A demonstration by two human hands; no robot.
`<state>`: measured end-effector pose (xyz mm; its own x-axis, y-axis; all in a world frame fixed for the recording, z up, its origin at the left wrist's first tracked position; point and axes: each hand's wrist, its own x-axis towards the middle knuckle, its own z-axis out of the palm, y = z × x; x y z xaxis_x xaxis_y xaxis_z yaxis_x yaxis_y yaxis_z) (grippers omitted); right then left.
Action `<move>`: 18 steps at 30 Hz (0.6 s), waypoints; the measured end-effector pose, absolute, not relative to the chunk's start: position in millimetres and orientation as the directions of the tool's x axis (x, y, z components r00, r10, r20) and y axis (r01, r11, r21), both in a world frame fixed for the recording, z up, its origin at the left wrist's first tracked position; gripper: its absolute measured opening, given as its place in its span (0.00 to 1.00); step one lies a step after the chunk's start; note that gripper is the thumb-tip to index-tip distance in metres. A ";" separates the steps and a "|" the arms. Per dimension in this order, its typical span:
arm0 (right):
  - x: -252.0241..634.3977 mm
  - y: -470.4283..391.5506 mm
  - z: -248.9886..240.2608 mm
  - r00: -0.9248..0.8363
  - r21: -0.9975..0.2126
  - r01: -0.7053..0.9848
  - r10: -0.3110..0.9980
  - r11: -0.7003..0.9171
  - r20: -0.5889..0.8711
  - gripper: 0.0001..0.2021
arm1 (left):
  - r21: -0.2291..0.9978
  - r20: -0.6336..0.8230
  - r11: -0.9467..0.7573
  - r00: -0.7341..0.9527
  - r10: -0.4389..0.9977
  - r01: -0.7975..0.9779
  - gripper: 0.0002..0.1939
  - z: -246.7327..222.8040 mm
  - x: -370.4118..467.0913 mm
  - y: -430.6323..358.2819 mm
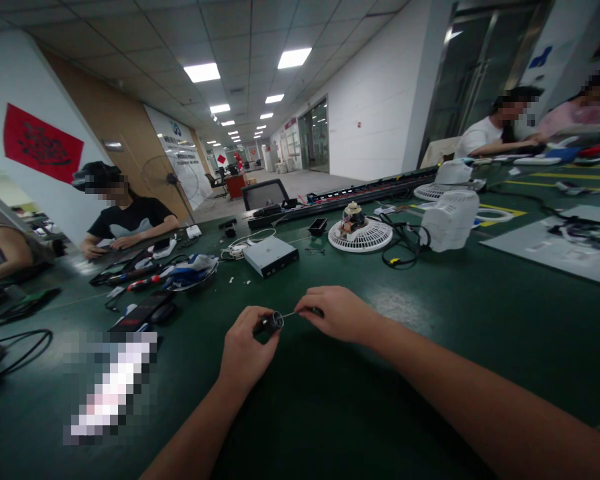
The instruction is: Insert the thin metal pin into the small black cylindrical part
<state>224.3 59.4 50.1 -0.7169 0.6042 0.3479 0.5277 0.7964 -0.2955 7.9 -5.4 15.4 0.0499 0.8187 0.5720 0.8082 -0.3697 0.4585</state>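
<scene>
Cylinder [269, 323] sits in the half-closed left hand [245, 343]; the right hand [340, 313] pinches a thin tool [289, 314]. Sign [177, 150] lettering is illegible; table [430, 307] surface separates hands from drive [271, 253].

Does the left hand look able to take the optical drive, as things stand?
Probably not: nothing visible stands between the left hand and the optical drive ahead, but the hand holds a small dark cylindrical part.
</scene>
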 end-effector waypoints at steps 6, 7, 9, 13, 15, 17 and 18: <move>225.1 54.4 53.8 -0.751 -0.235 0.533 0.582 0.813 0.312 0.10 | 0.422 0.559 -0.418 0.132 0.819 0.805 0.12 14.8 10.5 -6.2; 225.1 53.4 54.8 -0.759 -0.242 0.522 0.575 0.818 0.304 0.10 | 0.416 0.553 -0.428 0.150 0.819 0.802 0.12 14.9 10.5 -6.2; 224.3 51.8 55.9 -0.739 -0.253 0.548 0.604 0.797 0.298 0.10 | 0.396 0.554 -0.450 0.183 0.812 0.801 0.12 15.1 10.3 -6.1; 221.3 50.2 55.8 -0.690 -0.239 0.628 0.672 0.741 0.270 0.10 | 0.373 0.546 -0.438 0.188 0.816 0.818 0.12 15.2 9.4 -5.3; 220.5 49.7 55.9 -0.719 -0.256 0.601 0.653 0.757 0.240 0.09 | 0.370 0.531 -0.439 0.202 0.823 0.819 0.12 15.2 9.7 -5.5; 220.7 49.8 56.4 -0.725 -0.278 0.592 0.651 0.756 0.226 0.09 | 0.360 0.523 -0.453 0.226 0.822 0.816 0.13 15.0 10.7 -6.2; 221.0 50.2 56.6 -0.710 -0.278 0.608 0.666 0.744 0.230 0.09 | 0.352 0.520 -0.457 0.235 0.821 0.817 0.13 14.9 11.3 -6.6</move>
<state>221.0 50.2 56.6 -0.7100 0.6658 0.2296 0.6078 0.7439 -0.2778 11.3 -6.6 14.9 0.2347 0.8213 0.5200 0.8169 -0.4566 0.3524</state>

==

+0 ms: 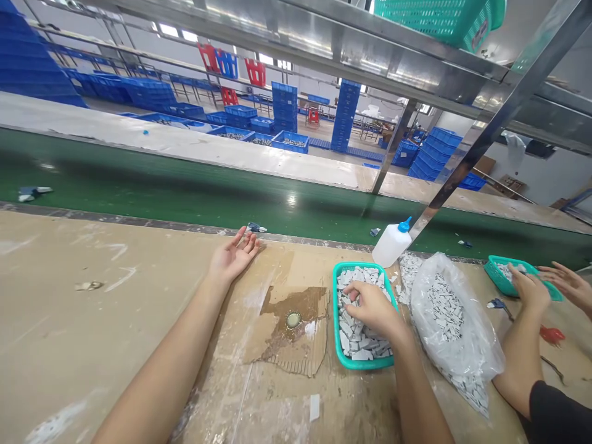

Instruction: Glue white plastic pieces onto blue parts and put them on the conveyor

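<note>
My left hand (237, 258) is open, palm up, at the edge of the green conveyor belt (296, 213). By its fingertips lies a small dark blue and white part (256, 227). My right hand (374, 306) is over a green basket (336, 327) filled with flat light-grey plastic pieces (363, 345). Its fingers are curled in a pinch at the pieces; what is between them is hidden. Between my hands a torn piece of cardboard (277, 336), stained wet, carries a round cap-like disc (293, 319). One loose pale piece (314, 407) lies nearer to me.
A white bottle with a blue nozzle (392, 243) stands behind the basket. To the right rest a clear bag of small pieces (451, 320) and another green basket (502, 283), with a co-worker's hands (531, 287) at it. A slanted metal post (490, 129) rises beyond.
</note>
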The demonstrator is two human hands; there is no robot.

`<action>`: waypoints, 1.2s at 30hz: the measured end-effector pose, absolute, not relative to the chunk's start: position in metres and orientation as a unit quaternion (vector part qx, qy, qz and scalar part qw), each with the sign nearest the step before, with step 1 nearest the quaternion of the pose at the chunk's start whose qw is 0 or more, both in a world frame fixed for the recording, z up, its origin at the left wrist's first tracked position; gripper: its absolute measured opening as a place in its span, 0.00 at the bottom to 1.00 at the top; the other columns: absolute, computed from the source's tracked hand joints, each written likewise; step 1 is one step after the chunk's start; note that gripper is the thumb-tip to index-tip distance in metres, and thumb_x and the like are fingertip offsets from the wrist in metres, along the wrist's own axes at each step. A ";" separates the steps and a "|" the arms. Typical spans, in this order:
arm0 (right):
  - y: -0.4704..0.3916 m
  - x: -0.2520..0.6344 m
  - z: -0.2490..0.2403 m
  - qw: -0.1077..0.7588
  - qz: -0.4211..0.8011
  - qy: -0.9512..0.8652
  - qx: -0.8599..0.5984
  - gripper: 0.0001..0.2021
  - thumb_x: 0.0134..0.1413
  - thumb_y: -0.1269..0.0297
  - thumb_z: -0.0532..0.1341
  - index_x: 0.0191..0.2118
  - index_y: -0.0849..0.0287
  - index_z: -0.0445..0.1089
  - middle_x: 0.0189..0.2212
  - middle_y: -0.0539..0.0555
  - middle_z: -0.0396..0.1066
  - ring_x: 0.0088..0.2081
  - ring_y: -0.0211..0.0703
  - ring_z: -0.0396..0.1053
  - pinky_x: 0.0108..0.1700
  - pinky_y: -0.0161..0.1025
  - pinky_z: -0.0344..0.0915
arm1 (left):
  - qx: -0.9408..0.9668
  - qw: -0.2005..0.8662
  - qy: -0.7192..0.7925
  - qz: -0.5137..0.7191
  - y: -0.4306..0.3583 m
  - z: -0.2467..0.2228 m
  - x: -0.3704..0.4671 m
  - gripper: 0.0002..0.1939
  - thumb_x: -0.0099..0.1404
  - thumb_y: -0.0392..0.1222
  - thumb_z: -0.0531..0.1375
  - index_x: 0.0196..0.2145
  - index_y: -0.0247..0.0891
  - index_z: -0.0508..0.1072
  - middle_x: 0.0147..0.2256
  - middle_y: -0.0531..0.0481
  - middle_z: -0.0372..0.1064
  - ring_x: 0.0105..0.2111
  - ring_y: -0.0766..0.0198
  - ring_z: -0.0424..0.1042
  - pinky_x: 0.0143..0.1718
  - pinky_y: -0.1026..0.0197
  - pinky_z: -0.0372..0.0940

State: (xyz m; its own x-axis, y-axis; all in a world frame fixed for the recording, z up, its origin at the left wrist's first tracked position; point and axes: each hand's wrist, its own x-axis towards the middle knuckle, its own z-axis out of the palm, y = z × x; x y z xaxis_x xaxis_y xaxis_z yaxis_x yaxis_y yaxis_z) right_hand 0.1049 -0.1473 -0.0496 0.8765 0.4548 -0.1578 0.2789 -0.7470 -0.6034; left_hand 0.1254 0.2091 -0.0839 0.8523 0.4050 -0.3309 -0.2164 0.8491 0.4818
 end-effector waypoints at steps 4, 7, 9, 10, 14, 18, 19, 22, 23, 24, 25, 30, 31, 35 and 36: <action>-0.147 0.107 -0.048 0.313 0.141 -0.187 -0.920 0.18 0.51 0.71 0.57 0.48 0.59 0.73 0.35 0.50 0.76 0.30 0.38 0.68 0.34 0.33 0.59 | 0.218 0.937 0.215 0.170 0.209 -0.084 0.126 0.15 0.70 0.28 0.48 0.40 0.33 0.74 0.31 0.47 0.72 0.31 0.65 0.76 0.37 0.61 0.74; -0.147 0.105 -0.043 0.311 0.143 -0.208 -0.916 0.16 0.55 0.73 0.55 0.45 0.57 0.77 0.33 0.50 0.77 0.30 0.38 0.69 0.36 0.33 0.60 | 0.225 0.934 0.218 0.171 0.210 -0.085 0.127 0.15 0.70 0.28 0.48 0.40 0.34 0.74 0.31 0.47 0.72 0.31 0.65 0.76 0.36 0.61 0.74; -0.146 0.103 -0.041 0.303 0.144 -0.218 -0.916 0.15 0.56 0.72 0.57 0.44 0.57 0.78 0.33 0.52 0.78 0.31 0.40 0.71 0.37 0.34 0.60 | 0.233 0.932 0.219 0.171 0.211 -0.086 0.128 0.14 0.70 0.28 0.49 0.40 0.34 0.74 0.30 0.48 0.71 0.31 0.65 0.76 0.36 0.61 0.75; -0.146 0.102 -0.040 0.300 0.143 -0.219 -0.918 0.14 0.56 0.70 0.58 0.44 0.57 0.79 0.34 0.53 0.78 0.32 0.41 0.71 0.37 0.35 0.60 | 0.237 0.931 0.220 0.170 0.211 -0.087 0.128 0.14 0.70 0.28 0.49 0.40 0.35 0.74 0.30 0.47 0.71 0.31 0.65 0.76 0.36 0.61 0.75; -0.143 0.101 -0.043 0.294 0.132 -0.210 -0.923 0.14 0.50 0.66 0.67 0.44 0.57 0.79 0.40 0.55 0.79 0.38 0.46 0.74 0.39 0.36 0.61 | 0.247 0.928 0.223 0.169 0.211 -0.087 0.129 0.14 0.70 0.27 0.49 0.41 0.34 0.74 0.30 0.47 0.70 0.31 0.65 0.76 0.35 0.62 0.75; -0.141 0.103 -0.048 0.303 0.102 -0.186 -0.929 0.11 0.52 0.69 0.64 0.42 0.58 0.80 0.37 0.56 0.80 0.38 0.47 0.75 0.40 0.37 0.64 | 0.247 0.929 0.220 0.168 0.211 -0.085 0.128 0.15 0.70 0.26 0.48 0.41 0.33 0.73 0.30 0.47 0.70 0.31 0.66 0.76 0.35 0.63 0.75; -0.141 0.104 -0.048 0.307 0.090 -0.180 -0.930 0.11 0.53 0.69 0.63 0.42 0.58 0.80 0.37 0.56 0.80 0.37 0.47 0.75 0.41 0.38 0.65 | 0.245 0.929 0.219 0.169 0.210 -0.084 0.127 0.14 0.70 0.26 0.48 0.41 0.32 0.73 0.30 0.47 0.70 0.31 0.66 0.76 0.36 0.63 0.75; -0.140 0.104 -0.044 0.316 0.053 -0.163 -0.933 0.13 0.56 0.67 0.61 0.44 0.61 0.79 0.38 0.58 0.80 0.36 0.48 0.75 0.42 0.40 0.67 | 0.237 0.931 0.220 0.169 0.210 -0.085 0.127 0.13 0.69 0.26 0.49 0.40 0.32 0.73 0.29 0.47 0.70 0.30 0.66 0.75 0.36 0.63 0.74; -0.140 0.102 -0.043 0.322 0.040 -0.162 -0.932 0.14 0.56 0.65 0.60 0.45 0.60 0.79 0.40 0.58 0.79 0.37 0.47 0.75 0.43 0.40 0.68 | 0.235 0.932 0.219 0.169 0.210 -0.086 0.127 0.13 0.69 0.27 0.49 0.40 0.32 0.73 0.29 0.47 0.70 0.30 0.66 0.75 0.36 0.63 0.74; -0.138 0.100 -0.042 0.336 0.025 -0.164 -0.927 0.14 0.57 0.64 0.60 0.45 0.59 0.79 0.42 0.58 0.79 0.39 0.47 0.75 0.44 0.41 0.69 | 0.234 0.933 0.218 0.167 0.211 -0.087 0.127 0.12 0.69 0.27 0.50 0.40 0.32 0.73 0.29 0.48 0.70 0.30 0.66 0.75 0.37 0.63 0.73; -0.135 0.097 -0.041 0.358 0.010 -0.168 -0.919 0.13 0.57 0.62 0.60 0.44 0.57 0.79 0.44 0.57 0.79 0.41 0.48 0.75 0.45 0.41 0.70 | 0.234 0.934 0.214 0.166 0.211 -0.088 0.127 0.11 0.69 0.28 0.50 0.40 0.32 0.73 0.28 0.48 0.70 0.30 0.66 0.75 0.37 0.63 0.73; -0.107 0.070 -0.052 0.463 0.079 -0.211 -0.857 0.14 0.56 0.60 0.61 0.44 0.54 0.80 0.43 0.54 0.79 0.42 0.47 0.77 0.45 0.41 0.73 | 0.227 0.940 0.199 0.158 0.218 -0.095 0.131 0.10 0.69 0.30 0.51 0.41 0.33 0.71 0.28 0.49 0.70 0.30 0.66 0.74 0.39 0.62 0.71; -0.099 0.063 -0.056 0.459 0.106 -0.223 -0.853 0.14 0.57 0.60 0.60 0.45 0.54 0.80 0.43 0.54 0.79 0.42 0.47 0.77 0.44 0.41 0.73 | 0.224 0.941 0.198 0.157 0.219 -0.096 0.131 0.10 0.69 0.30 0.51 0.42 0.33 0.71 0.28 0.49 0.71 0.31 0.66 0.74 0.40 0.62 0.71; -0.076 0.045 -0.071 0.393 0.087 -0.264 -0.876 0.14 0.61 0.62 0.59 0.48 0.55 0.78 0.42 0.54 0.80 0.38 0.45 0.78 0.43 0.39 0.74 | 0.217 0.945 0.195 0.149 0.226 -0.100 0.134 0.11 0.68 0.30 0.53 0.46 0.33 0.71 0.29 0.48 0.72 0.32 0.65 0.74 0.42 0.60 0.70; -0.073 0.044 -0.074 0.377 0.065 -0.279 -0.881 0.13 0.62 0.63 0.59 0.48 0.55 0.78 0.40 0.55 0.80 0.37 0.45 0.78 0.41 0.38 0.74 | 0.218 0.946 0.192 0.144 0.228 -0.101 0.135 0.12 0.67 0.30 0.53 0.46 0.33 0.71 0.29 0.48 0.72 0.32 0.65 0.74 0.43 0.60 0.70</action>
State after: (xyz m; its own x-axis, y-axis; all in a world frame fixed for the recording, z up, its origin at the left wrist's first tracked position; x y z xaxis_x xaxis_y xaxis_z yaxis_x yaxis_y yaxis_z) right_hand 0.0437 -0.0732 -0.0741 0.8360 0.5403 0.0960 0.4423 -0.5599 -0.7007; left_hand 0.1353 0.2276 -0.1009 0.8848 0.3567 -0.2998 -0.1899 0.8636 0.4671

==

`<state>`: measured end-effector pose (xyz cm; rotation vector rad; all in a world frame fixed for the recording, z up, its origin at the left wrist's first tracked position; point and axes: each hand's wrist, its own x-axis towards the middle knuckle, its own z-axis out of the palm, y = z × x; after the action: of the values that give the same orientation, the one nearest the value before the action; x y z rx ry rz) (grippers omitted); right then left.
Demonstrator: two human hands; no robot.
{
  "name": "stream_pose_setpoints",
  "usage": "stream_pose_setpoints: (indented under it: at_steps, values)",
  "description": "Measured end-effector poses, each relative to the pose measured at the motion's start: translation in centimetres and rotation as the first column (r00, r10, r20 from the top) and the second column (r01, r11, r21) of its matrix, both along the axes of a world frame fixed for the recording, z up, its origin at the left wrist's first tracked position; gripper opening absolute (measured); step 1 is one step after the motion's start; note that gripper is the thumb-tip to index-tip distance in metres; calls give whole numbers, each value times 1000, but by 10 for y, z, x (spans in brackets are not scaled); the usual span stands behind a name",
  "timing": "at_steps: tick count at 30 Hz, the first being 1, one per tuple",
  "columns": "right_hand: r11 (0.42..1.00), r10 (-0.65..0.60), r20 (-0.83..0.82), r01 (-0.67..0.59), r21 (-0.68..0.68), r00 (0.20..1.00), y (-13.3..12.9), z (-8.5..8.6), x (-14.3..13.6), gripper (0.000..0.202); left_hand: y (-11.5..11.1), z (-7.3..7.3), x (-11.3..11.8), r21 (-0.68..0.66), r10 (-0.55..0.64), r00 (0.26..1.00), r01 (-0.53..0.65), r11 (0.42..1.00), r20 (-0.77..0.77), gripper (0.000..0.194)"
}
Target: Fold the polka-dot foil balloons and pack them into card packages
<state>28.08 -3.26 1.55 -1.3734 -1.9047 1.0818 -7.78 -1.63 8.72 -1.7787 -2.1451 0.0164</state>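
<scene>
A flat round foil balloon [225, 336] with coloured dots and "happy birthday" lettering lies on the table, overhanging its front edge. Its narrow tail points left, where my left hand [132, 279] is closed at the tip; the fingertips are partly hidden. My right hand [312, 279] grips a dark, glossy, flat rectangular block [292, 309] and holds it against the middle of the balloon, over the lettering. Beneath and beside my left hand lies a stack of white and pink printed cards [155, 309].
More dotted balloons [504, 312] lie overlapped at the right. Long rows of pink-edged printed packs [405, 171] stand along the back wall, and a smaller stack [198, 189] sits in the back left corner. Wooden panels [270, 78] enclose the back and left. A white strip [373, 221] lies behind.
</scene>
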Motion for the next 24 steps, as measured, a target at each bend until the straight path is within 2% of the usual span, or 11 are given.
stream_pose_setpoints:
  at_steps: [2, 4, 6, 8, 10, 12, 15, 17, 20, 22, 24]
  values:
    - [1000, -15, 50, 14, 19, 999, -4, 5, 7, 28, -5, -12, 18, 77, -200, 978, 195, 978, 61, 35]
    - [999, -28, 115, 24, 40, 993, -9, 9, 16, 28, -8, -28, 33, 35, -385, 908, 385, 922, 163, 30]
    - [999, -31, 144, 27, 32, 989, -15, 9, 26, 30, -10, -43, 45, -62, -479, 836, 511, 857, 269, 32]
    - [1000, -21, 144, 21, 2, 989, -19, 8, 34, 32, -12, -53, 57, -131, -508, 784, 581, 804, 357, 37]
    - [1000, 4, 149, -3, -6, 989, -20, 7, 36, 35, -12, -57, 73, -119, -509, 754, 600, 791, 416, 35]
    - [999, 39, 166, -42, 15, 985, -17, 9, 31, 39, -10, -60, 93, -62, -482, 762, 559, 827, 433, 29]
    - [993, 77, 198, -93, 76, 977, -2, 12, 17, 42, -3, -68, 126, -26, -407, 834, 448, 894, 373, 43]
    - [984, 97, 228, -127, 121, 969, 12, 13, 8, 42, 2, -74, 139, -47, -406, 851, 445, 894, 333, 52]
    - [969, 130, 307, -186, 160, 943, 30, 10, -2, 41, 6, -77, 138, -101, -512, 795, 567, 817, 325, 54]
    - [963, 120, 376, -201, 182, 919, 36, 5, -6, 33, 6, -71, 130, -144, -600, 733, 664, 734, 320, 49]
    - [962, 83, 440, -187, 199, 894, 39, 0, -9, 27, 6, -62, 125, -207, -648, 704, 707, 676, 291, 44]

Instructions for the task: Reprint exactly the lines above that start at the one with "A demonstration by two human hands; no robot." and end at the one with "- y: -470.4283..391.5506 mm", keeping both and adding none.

Written answer:
A demonstration by two human hands; no robot.
`<state>`: measured end-effector pose (xyz mm; its own x-axis, y-axis; all in a world frame fixed for the recording, z up, its origin at the left wrist's first tracked position; point and axes: each hand's wrist, its own x-axis towards the middle knuckle, its own z-axis out of the palm, y = z × x; x y z xaxis_x xaxis_y xaxis_z yaxis_x yaxis_y yaxis_z) (grippers omitted); right then left.
Action `<move>`: 18 steps at 30 Hz (0.6 s), waypoints; the measured end-effector pose, absolute, not relative to the chunk's start: position in millimetres and orientation as the directions of the tool's x axis (x, y, z components r00, r10, r20) and y axis (r01, r11, r21), both in a world frame fixed for the recording, z up, its origin at the left wrist's first tracked position; gripper: its absolute measured opening, given as its place in its span (0.00 to 1.00); step one lies a step after the chunk's start; note that gripper is the thumb-tip to index-tip distance in metres. A ";" separates the steps and a "|" the arms. Per dimension in this order, its typical span:
arm0 (right):
  - x: -252.0241..634.3977 mm
  - y: -470.4283..391.5506 mm

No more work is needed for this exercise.